▸ **PROMPT**:
Retype, word for word, each line between the lines holding "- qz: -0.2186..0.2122" and "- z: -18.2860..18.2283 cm", inclusive, and leave the rest of the data alone.

Records from a data collection:

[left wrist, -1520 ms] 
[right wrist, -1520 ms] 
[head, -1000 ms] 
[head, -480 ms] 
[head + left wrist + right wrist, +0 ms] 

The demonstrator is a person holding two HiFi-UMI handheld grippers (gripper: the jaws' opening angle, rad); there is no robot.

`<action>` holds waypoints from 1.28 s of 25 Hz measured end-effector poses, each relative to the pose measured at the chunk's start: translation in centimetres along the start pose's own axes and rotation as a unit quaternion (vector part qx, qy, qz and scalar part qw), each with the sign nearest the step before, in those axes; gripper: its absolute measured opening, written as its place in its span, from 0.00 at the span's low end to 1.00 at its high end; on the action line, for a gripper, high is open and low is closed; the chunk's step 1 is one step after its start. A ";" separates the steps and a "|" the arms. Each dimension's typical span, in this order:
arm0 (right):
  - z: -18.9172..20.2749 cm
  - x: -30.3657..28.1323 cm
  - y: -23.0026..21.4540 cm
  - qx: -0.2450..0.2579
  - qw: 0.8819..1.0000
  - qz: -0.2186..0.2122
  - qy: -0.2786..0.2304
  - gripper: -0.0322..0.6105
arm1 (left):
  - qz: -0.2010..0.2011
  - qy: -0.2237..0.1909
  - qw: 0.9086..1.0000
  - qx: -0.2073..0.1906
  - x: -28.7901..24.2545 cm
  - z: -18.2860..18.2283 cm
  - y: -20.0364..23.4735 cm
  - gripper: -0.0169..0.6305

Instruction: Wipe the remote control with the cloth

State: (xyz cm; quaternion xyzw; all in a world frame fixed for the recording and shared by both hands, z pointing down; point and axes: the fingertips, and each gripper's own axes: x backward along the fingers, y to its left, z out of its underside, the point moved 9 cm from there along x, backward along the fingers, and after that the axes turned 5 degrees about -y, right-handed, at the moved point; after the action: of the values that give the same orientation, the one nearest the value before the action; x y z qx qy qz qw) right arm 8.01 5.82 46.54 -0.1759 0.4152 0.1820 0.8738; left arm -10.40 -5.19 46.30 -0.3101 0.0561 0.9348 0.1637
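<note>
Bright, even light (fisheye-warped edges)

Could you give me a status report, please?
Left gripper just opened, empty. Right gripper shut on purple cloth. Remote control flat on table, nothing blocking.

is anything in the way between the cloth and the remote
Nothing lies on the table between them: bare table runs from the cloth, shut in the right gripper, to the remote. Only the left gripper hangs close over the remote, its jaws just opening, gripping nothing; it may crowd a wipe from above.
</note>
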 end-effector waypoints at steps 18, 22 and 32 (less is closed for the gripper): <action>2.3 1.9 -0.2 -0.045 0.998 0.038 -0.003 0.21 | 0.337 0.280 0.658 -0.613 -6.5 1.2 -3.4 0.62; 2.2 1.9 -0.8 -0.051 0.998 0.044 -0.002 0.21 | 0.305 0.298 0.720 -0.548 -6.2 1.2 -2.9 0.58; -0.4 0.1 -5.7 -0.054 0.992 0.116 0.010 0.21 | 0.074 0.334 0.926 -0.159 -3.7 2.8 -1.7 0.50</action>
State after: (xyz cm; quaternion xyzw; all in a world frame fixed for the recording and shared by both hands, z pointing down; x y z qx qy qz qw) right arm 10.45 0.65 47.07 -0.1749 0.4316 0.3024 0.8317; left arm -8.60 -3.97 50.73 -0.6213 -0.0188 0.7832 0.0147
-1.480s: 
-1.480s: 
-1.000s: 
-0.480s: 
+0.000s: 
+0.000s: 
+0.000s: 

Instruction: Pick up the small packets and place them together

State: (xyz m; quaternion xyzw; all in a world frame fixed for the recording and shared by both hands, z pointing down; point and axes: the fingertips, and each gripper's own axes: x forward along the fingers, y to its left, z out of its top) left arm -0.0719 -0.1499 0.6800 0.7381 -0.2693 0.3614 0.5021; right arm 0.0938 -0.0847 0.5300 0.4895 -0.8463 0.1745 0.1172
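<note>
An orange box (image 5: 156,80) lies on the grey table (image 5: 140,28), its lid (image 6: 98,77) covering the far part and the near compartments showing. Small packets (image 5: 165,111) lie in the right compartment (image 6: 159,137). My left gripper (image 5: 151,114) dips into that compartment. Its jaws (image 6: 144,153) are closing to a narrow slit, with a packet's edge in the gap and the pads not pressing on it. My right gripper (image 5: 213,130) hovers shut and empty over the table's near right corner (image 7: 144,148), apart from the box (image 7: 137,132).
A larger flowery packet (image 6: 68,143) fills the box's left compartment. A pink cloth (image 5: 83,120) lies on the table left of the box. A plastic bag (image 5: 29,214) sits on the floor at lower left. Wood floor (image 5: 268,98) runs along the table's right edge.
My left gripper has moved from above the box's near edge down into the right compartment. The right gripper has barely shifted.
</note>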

▸ **TASK RESULT**:
  - qz: -0.2186..0.2122
  - qy: -0.2786..0.2304
  - gripper: -0.0322..0.6105
arm1 (left):
  - qz: -0.2010..0.2011
  - qy: -0.2237..0.1909
  - qw: 0.9086..1.0000
  - qx: -0.2073..0.1906
  - x: -28.7901..24.2545 cm
  - z: -18.2860..18.2283 cm

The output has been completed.